Defusto went on, “Other curricular adjustments after 1969 include the creation of First Year Seminars and an increase in the number of concentration options. ’Modes of Thought’ courses, a central part of Magaziner and Maxwell’s original proposal, were officially revoked in 2009, 40 years after the proposal’s adoption.”

How Does Brown’s Open Curriculum Work?

Brown’s Open Curriculum is intended to encourage academic exploration and freedom. Four fundamental tenets of the program include:

The Enduring Role of Brown’s Open Curriculum

In our experience, Brown’s Open Curriculum remains a key reason why so many students in 2023 remain interested in applying to Brown all these years after the curricular proposal nearly 55 years ago.

Yet when students apply to Brown and are asked — as they typically are — about the Open Curriculum, they too often cite generalities about the curriculum or make the mistake of name-dropping classes.

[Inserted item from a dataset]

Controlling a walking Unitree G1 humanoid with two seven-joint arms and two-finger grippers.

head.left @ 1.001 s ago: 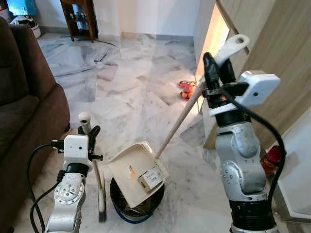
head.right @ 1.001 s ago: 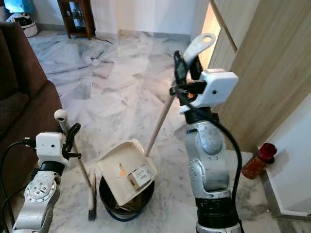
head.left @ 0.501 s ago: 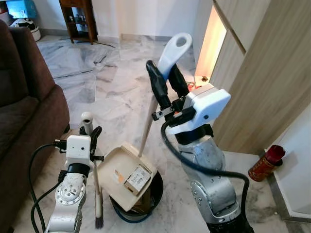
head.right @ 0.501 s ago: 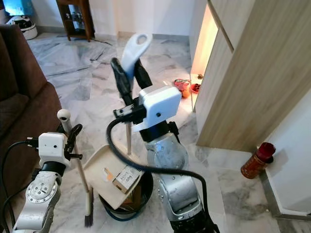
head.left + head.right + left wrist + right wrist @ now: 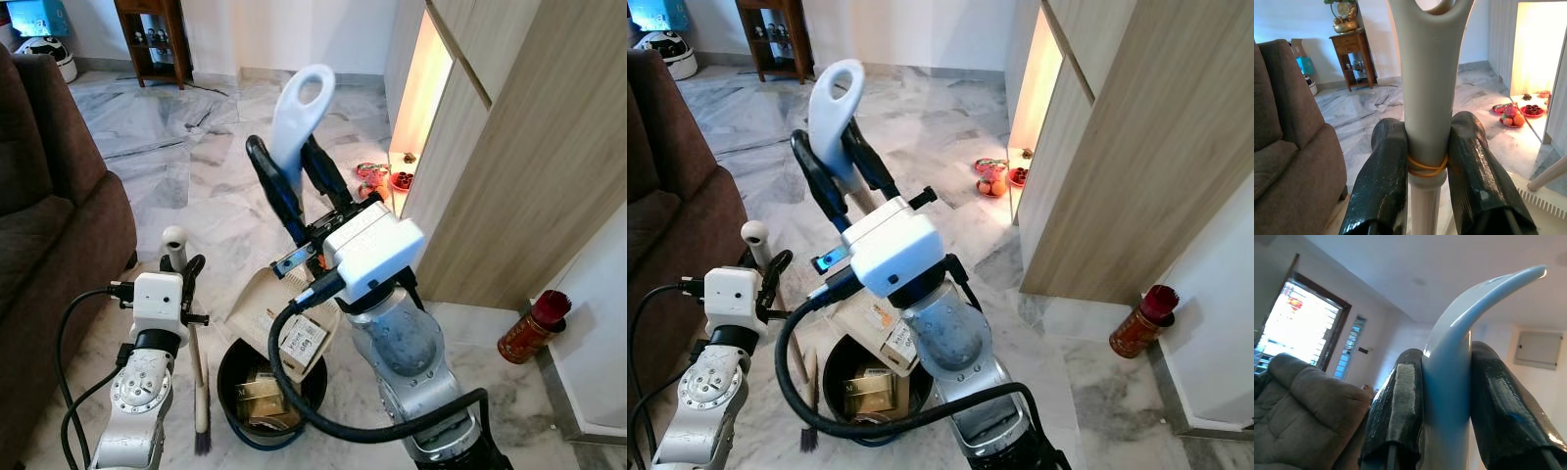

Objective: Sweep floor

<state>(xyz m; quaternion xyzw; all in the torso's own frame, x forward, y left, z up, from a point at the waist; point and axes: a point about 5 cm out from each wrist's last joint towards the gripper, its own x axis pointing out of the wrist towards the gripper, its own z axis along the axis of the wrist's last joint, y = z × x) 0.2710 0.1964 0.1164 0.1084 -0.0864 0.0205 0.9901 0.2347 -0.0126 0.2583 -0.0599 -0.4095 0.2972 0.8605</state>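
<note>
- The right gripper (image 5: 299, 174) is clamped on the looped white handle (image 5: 301, 108) of a long-handled dustpan (image 5: 257, 299), black fingers pressing it from either side, as the right wrist view confirms.
- The dustpan's long axis runs steeply down from that grip to its cream pan, which is tipped over the near rim of the black bin (image 5: 230, 367); the pan mouth faces down into the bin.
- A small printed carton (image 5: 303, 341) lies at the pan's lower edge, right at the bin's opening; other boxes (image 5: 257, 394) already lie inside the bin.
- The left gripper (image 5: 188, 279) is closed around the shaft of the broom (image 5: 199, 377), just below its rounded grey cap; the left wrist view shows both fingers tight on the shaft, over a rubber band.
- The broom stands near upright just to the left of the bin, bristles down at the marble floor (image 5: 196, 166).
- The right arm is the one placed over the bin, so finishing the tip-out appears to fall to it: the carton lies below the grip along the handle's line.
</note>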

While the wording of the “Why Open Curriculum” question can vary from year to year, its spirit remains a constant.

For applicants to the Brown Class of 2027, students were asked, “Brown’s Open Curriculum allows students to explore broadly while also diving deeply into their academic pursuits. Tell us about any academic interests that excite you, and how you might use the Open Curriculum to pursue them while also embracing topics with which you are unfamiliar.”

In prior years, the question read, “What do you hope to experience at Brown through the open curriculum, and what do you hope to contribute to the Brown community?”

The fact that a critical supplemental essay on Brown’s current application focuses on the Open Curriculum — nearly 55 years after the curriculum’s inception — speaks to the enduring importance of this curriculum to the university. And we suspect it will remain critical to the Brown undergraduate experience for many years to come.